PROBLEM DETAILS:
I need the lines below from the one with "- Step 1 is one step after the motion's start" down to the one with "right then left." reproduced exactly, both ends included, and nothing else.

RECORDS TO USE:

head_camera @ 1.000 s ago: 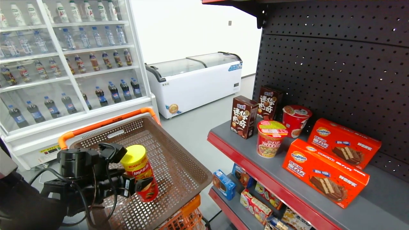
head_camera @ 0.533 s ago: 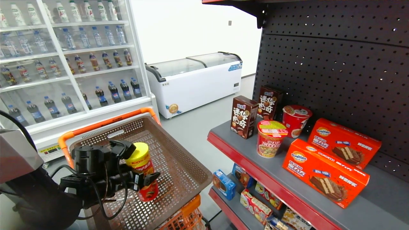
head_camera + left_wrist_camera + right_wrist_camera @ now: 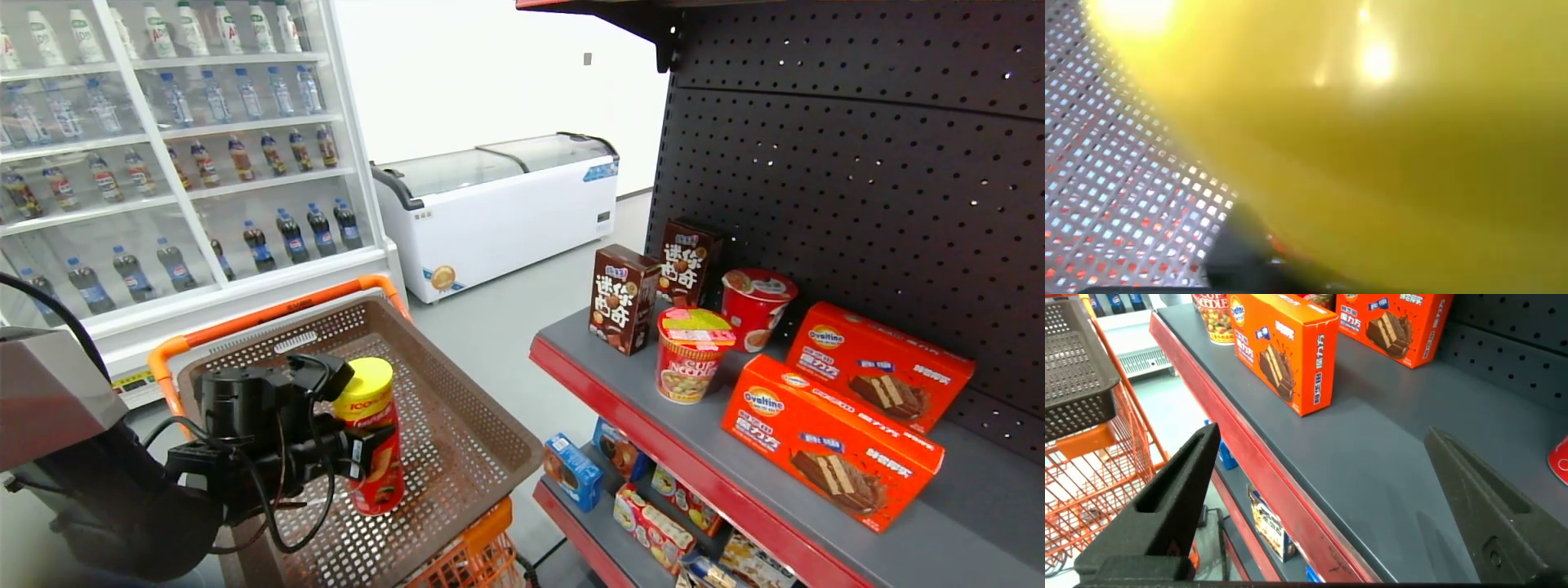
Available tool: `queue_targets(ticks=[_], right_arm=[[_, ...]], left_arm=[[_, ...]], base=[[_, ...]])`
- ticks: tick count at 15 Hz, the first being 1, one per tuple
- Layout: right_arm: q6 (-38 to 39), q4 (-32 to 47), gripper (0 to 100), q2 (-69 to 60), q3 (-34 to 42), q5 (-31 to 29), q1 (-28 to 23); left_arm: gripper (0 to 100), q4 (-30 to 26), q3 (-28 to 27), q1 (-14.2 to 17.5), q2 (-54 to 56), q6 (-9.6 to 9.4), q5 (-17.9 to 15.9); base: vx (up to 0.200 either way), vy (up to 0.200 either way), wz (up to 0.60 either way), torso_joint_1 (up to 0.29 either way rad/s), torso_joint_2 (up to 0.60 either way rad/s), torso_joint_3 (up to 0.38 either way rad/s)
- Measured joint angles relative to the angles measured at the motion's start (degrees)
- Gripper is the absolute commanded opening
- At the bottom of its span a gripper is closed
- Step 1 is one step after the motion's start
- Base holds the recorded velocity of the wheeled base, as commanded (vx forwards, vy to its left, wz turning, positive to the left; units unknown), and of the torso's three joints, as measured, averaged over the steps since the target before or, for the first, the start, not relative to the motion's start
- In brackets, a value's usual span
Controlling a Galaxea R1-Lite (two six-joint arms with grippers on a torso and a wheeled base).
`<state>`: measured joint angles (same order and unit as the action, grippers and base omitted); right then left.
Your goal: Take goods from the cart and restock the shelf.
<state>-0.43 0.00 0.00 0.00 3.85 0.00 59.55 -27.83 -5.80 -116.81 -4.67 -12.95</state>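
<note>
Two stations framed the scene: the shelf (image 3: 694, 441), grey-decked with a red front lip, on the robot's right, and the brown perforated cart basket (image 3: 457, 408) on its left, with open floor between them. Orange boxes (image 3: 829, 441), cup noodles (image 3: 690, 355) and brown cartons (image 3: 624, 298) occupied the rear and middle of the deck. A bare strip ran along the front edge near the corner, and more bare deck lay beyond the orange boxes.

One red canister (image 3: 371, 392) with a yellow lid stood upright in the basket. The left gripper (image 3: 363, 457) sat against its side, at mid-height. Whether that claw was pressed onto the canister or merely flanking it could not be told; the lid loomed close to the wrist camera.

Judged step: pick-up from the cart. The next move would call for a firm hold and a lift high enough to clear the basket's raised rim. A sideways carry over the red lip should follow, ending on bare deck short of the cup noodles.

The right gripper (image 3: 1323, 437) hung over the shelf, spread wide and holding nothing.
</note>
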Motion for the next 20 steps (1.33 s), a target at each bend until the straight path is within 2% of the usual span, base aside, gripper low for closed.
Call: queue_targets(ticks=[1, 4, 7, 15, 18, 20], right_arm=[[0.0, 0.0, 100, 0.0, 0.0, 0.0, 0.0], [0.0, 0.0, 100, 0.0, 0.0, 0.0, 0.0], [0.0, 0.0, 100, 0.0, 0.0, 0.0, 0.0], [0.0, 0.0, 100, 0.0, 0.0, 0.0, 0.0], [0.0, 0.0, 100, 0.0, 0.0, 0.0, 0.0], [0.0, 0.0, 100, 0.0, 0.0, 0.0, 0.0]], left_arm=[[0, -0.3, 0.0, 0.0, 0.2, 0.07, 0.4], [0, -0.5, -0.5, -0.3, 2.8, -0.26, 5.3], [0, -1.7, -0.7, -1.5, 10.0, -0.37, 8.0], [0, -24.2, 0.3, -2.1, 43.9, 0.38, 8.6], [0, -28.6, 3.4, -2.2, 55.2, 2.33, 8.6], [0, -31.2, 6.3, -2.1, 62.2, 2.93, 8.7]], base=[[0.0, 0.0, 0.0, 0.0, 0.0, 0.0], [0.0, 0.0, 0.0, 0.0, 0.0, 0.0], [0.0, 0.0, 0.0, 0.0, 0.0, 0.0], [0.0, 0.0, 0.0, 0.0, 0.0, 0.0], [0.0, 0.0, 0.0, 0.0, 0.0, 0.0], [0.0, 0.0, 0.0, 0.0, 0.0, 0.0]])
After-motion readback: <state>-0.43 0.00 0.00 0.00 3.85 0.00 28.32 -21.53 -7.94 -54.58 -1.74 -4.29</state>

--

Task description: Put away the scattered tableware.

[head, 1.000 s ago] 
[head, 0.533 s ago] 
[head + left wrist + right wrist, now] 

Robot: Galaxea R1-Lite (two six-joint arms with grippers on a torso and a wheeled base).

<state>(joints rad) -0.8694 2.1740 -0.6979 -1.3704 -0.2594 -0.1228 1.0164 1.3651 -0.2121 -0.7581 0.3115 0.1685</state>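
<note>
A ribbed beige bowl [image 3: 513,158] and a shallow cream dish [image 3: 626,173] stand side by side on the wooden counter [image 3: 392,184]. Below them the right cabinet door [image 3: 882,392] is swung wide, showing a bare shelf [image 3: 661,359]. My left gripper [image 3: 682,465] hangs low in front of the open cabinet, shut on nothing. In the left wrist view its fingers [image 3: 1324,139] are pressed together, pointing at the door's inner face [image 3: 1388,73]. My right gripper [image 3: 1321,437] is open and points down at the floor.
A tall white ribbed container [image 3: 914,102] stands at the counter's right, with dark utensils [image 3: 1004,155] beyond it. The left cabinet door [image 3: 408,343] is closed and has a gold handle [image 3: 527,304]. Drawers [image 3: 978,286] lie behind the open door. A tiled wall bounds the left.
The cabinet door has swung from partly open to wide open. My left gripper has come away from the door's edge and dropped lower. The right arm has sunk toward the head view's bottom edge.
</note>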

YOUR SOLUTION:
- Step 1 is one step after the motion's start
- Base holds the recorded velocity of the wheeled base, as commanded (vx forwards, vy to its left, wz turning, positive to the left; units unknown), and of the torso's three joints, as measured, averaged over the steps since the target before or, for the first, the start, not relative to the motion's start
- In brackets, a value's usual span
Controlling a Galaxea R1-Lite (two six-joint arms with grippers on a torso and a wheeled base).
`<state>`: measured joint angles (same order and unit as the action, grippers and base omitted); right then left.

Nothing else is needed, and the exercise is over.